■ TASK REQUIREMENTS:
To complete this task, print all the data below exactly but leave out the images.

■ SUPPLIED DATA:

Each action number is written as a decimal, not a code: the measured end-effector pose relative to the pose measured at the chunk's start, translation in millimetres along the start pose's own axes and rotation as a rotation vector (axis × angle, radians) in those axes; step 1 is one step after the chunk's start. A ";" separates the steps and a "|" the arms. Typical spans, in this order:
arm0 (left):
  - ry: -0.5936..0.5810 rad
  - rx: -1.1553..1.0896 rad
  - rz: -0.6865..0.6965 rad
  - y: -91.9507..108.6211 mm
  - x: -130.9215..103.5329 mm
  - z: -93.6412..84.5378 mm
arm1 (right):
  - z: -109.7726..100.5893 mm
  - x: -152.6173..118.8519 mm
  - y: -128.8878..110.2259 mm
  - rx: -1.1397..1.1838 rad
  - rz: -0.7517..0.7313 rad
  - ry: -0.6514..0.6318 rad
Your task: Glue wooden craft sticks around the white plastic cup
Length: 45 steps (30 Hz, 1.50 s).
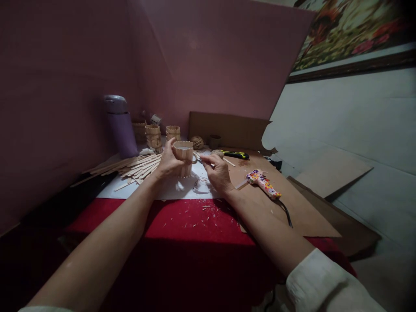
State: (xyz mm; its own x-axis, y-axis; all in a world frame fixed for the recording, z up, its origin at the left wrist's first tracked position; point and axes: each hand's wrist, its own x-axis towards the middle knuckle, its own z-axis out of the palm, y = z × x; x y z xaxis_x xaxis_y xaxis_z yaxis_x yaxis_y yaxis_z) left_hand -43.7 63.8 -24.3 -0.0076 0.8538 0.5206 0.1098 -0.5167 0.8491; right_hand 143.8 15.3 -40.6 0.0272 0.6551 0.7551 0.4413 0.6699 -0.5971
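My left hand [169, 161] is closed around the left side of a round cup faced with upright wooden sticks [185, 162], which stands upright over the white sheet [169, 190]. Just right of the cup, my right hand [216, 169] is pinched on a small dark, thin item [202, 158], too small to make out clearly. A fan of loose wooden sticks [143, 167] lies left of the cup. Small white scraps [201, 185] lie on the sheet below my right hand.
Behind stand two stick-covered cups [154, 138], a purple bottle [121, 130] and a twine ball [197, 142]. On brown cardboard [292, 212] at right are a yellow-black cutter [235, 154] and a patterned glue gun [264, 184] with a cord. Shavings dot the red cloth [188, 225].
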 end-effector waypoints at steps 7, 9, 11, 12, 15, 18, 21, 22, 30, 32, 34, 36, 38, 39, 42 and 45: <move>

■ OUTPUT FOR THIS EXERCISE:
Each action number is written as a decimal, not a code: the measured end-effector pose relative to the pose measured at the chunk's start, translation in millimetres along the start pose's own axes and rotation as a rotation vector (axis × angle, radians) in those axes; step 1 is one step after the chunk's start. A ";" separates the steps and a "|" the arms. Typical spans, in this order:
arm0 (left):
  - ry: -0.5936..0.5810 rad
  - rx: -1.1553..1.0896 rad
  - rz: -0.6865..0.6965 rad
  - y: -91.9507..108.6211 mm
  - x: -130.9215..103.5329 mm
  - z: -93.6412..84.5378 mm
arm1 (right):
  - z: -109.7726..100.5893 mm
  - x: -152.6173..118.8519 mm
  - y: -128.8878..110.2259 mm
  - rx: -1.1397..1.1838 rad
  - rz: -0.7517..0.7313 rad
  - ry: -0.6514..0.6318 rad
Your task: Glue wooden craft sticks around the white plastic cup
Length: 45 steps (30 Hz, 1.50 s).
State: (xyz mm; its own x-axis, y-axis; all in a world frame fixed for the recording, z up, its origin at the left wrist's first tracked position; point and axes: each hand's wrist, its own x-axis towards the middle knuckle, its own z-axis out of the palm, y = z × x; x y z xaxis_x xaxis_y xaxis_z yaxis_x yaxis_y yaxis_z) left_hand -43.7 63.8 -24.3 -0.0076 0.8538 0.5206 0.1098 -0.5167 0.8491; right_hand 143.8 15.3 -40.6 0.0272 0.6551 0.7551 0.4413 0.6699 -0.5971
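My left hand [169, 161] is closed around the left side of a round cup faced with upright wooden sticks [185, 162], which stands upright over the white sheet [169, 190]. Just right of the cup, my right hand [216, 169] is pinched on a small dark, thin item [202, 158], too small to make out clearly. A fan of loose wooden sticks [143, 167] lies left of the cup. Small white scraps [201, 185] lie on the sheet below my right hand.
Behind stand two stick-covered cups [154, 138], a purple bottle [121, 130] and a twine ball [197, 142]. On brown cardboard [292, 212] at right are a yellow-black cutter [235, 154] and a patterned glue gun [264, 184] with a cord. Shavings dot the red cloth [188, 225].
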 end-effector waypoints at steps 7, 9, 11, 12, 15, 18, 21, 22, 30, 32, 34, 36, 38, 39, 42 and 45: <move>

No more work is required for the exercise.